### Task goal
Only the lines below, from the one with "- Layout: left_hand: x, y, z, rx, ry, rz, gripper" through the one with "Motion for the", are to be written out, exactly.

### Data block
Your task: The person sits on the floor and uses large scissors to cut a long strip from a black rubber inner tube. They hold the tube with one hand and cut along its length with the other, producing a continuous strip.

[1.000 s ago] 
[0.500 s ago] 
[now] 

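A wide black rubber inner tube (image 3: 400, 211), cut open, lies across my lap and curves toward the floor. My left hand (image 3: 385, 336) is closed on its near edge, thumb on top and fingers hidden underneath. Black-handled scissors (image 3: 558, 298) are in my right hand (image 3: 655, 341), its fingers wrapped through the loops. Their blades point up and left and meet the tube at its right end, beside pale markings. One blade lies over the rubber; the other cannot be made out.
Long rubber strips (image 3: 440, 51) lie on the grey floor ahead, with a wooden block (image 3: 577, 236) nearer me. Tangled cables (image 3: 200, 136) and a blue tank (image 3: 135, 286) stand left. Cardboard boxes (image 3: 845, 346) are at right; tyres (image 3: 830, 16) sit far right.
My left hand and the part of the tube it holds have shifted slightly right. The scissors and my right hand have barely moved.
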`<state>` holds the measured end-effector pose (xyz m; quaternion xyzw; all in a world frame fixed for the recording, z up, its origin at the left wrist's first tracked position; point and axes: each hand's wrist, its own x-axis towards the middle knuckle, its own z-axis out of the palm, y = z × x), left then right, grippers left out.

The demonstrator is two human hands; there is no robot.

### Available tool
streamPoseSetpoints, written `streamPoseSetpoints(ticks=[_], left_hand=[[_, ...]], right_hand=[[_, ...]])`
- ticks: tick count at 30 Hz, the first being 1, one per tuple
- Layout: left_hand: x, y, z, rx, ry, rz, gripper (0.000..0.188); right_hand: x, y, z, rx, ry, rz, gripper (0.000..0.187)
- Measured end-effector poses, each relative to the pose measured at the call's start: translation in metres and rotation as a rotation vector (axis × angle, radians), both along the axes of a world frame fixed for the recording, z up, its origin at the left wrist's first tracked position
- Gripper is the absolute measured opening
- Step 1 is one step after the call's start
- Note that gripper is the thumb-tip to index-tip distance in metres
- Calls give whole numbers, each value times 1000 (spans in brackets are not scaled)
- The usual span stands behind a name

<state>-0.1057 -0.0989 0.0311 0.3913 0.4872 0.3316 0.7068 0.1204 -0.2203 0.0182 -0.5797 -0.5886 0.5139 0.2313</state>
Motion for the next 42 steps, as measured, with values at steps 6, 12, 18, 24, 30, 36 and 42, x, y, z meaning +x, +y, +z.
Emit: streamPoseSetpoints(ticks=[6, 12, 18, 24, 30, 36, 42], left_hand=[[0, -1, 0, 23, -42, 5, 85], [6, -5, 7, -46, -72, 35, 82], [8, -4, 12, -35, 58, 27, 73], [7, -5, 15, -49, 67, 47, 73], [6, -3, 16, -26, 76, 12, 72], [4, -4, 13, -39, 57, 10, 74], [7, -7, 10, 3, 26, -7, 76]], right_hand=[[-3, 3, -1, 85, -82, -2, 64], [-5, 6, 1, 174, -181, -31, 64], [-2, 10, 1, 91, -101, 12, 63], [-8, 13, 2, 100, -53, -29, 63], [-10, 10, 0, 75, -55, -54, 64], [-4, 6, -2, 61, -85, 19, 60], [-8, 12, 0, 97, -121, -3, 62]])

### Answer below
- Layout: left_hand: x, y, z, rx, ry, rz, gripper (0.000..0.188); right_hand: x, y, z, rx, ry, rz, gripper (0.000..0.187)
- Measured end-effector poses, each relative to the pose measured at the call's start: translation in metres and rotation as a rotation vector (axis × angle, radians), both along the axes of a world frame fixed for the recording, z up, its origin at the left wrist's first tracked position
- Gripper is the absolute measured opening
- Step 1 is one step after the call's start
- Note that gripper is the thumb-tip to index-tip distance in metres
- Calls give whole numbers, each value times 1000 (spans in brackets are not scaled)
- The usual span stands behind a name

<state>-0.1057 -0.0989 0.0311 0.3913 0.4872 0.3316 0.7068 0.1204 -0.2203 0.0182 -0.5797 -0.5886 0.5139 0.2313</state>
Motion for the next 42 steps, as measured, with values at steps 6, 12, 18, 24, 30, 36 and 42, x, y, z meaning +x, +y, +z.

A complete answer has now been given to the exercise.